TASK PROMPT: An exact reproduction of all the data is needed, with no images in it.

RECORDED DATA:
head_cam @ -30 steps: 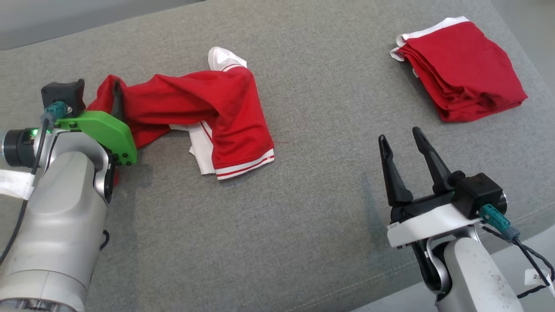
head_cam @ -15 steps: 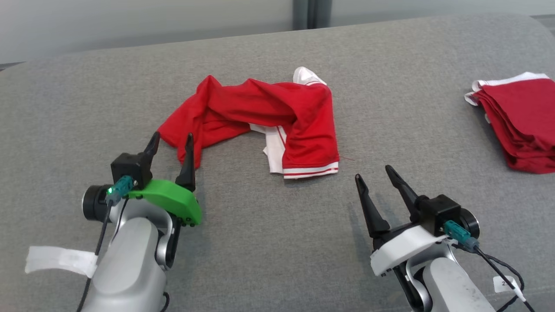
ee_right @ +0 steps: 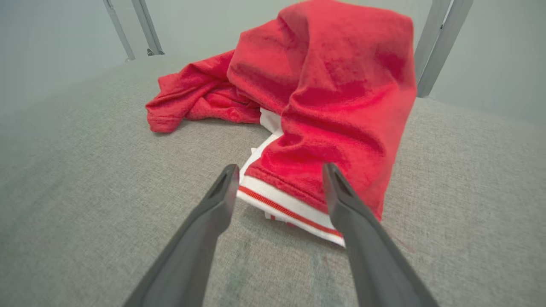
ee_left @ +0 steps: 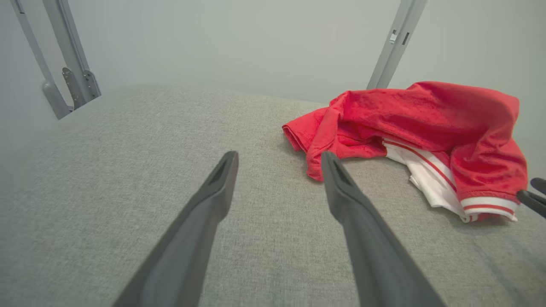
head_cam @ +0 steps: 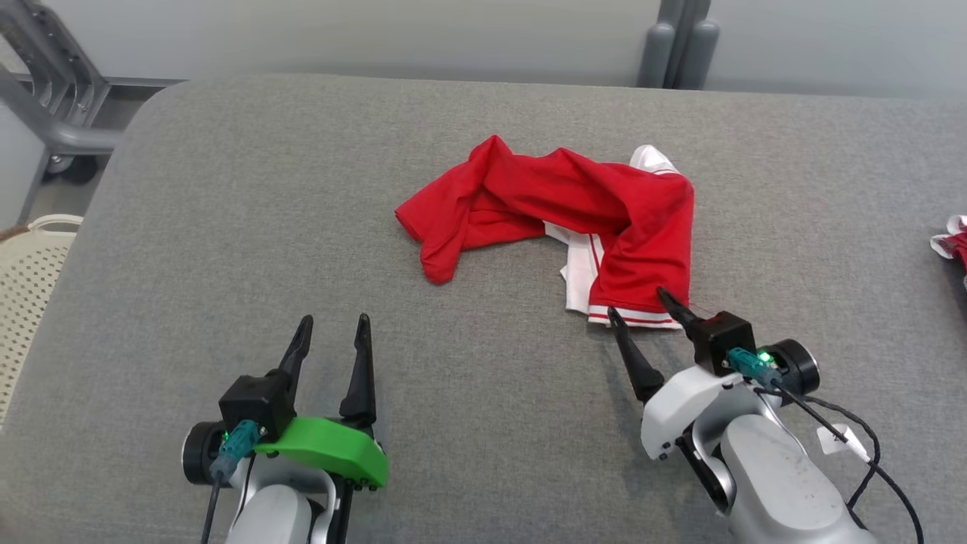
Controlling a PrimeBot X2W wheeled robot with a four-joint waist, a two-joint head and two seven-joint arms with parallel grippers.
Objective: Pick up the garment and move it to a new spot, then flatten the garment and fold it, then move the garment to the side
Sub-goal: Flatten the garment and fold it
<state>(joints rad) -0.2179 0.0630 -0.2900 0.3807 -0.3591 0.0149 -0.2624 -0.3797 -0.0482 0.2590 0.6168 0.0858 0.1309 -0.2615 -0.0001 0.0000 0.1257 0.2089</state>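
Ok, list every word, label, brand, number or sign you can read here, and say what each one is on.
No text can be read in these views.
The white tag on the right arm's cable: any marking on it is too small to read.
The red garment: only red and white stripes at its hem, no lettering or logo showing.

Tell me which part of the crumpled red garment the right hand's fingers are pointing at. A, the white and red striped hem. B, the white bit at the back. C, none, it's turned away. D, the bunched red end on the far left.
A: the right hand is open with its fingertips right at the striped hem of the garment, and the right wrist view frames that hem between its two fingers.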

YOUR RESPONSE:
head_cam @ -30 steps: 
head_cam @ -15 steps: 
ee_right @ +0 steps: 
ee_left @ +0 steps: 
head_cam @ +0 steps: 
Controlling a PrimeBot X2W wheeled robot with a four-joint waist, a two-joint head and two seven-joint arms with parallel grippers.
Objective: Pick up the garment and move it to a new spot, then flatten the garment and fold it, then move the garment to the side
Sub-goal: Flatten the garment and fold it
<state>(joints rad) -0.2179 0.0630 -0.2900 0.3807 -0.3591 0.0149 -0.2624 -0.3797 -0.0482 0.2590 0.6168 0.0858 0.1309 -0.2615 -0.0001 0.0000 0.1257 0.2089</state>
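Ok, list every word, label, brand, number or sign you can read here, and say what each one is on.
No text can be read in these views.
The white tag on the right arm's cable: any marking on it is too small to read.
The red garment: only red and white stripes at its hem, no lettering or logo showing.

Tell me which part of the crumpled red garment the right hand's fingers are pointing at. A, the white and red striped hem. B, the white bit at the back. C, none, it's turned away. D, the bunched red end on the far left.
A: the right hand is open with its fingertips right at the striped hem of the garment, and the right wrist view frames that hem between its two fingers.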

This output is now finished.